Natural language processing (NLP)
Natural Language Processing, or NLP, combines artificial intelligence, machine learning, and linguistics to make human text and speech legible to machines. Digital translators, for example, use NLP to convert the meaning of sentences and paragraphs written in one language into another. Unlike traditional translation tools, those using NLP know how to translate the meaning of idioms and common but grammatically incorrect phrases. AI tools with built-in NLP can decrease the need for external translators and make original sources available to more people.
Open access
Open access is a movement that strives to make digital information available online, free of charge and unrestricted by licensing or copyright. Open-access museum collections, for example, bring collections to the public and demonstrate their commitment to access to cultural heritage. Museums such as the Metropolitan Museum of Art, the Rijksmuseum, the Art Institute of Chicago, the J. Paul Getty Museum, and the National Gallery of Art (US) have robust open-access programs that allow people to use hundreds of thousands of images copyright free.
Open source
Open source refers to software whose code is freely available for anyone to view, modify, and distribute. This approach encourages collaboration and transparency, allowing developers to improve and adapt the software. Users can inspect the code, propose changes, and contribute to its development. Open-source projects often rely on community support to correct bugs and add new features.

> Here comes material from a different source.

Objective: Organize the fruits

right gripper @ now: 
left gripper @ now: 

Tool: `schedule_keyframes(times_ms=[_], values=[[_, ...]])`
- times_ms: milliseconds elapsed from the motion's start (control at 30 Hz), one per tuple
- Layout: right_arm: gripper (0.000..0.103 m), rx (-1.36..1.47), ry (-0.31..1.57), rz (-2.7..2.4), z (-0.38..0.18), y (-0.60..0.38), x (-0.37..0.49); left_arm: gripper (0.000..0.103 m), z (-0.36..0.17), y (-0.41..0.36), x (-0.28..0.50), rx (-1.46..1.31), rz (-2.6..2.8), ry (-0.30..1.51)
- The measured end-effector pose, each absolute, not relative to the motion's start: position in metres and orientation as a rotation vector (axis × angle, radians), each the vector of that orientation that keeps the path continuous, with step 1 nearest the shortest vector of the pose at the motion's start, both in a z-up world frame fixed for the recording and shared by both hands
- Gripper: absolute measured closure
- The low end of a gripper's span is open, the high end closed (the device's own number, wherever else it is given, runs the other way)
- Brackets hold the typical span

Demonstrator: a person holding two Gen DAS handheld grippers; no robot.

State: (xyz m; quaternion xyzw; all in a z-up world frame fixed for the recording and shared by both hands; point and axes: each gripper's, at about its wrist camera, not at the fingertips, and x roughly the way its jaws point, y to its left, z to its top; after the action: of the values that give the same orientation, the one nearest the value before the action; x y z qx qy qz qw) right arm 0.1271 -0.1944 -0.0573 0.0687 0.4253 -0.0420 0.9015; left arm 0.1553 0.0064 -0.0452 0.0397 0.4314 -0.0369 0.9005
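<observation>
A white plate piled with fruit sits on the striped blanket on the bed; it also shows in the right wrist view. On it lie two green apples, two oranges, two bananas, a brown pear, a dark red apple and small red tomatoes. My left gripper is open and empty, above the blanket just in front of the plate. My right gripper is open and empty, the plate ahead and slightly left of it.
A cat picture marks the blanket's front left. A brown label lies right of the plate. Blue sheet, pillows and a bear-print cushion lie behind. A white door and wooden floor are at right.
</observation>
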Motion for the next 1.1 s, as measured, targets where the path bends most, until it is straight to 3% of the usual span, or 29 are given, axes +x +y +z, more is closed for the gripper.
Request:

Some museums create open-source projects as part of their mission to support outreach, education, and innovation. The Art Institute of Chicago is a leader in this space.

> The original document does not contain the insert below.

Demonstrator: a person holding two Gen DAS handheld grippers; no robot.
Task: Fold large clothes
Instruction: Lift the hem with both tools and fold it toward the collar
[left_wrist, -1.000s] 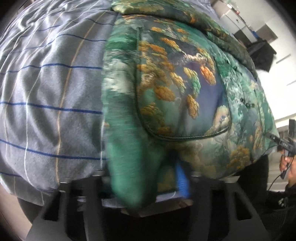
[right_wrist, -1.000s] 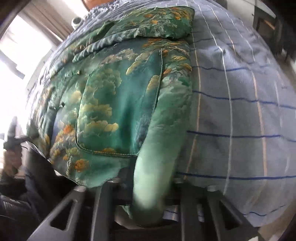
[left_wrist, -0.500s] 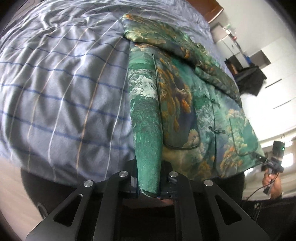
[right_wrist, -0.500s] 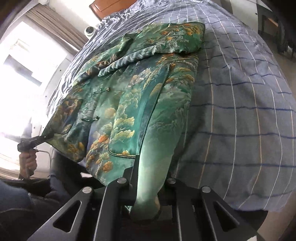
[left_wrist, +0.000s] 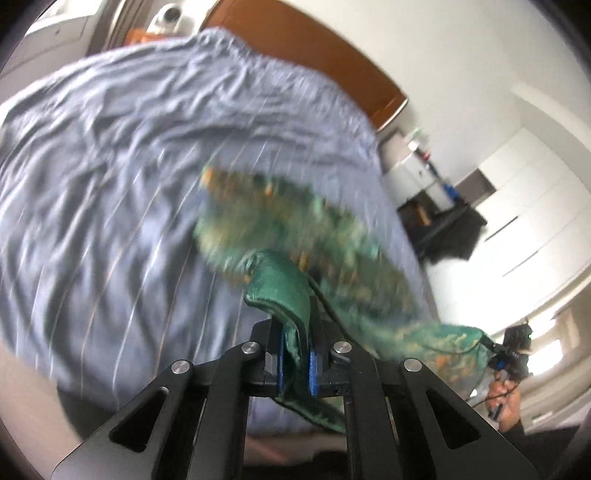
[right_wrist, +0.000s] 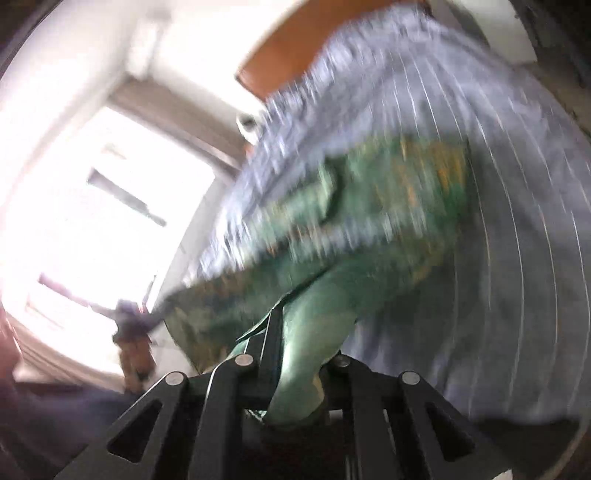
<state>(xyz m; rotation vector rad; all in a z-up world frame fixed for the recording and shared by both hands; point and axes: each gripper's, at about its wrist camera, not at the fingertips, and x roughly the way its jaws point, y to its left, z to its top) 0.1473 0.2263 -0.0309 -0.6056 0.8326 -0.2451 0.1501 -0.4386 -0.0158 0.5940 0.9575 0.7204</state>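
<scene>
A: How is the jacket (left_wrist: 332, 236) expected to handle, lying on the bed (left_wrist: 110, 177) as it is?

B: It is judged to be soft and limp, not heavy, with a smooth satin face which may slip. No stiffness is seen in it: between the two held points the hem sags, and the rest is draped over the striped sheet. The pictures are blurred, so the details of the cloth cannot be read well.

A: And where should it be held?

B: At the lower corners, where the hem is doubled and thicker, a better hold is given than on the single layer. This is only a judgement. A thin pinch on the smooth face could be lost when the cloth is pulled.

A: Where is the jacket relative to the grippers?

B: The near edge is raised off the bed, and the far part is spread toward the headboard (left_wrist: 314, 48). In the left view one corner is clamped in the left gripper (left_wrist: 295, 365), the blue pads (left_wrist: 313, 373) pressed on a green fold. In the right view the other corner is pinched in the right gripper (right_wrist: 295, 384), and a thick roll of cloth is seen passing down between its closed fingers.

A: So both are closed on cloth?

B: Yes, both are closed fully on the jacket, nothing else is held
</scene>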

Optical character recognition (OCR)
Optical Character Recognition, or OCR, is a technology that can read and convert different written or printed text, such as documents, books, or images, into digital text that a computer can understand and work with. It lets you take a picture of legible handwritten text and turn it into editable and searchable text on your computer. This is useful for tasks like digitizing printed documents, making scanned text searchable, and extracting information from images.
Pattern recognition analytics
Pattern recognition analytics refers to computer programs that identify and analyze recurring trends or conventions within data. This process uses algorithms to detect patterns in big data that might not be immediately apparent. Pattern recognition analytics helps in diverse fields by discerning underlying trends and anomalies. It can also be applied to large digitized archives and databases containing art historical information.
Pixel
A pixel is the smallest unit of an image displayed on a screen. It is a tiny dot of color that, together with many others, forms a complete picture. Pixels combine to render images on monitors, smartphones, and televisions. Each pixel's color and brightness can vary, which affects the overall image quality. In digital imaging, the resolution is often described in terms of pixel count, such as 1920 x 1080. Pixels can also contribute to image distortion if their arrangement is flawed. By analyzing pixels, developers and designers can enhance visual clarity and detail.
Prototype
In software development, a prototype is an early version of a feature or a program created to test and refine ideas. It demonstrates core functionalities before full-scale development begins. Developers construct prototypes to validate concepts, gather user feedback, and identify potential issues. This iterative process allows teams to adjust and improve the design based on real-world testing.
Quality assurance
Quality assurance ensures a program meets specified standards and performs reliably. It involves systematic testing to identify defects or inconsistencies throughout the development process and directly before releasing the software. QA specialists scrutinize functionality, performance, and security to rectify problems and enhance the user experience, ultimately ensuring the final product functions as intended. It’s wise to complete a quality assurance test on a published digital catalogue raisonné before announcing its publication.
Release
Release refers to the process of updating software and making them available to users. Releases often include bug corrections, new features, and changes to the user interface, and they always include documentation of the changes made to the program. Developers ensure users receive the latest features and updates by carefully testing and orchestrating the release. Properly managing releases is crucial for maintaining software quality and user satisfaction. Nearly all software receives updates through releases on a regular or semi-regular basis.
Roadmap
A roadmap is a strategic plan outlining software development goals and timelines. Creating a roadmap involves key people from across the organization aligning the needs of users, developers, and the market to decide on features, milestones, and deadlines. Roadmaps ensure alignment among team members and provide a framework for adjusting plans based on feedback or changes in requirements. Roadmaps can also be adopted for managing large projects, such as digital catalogues raisonnés.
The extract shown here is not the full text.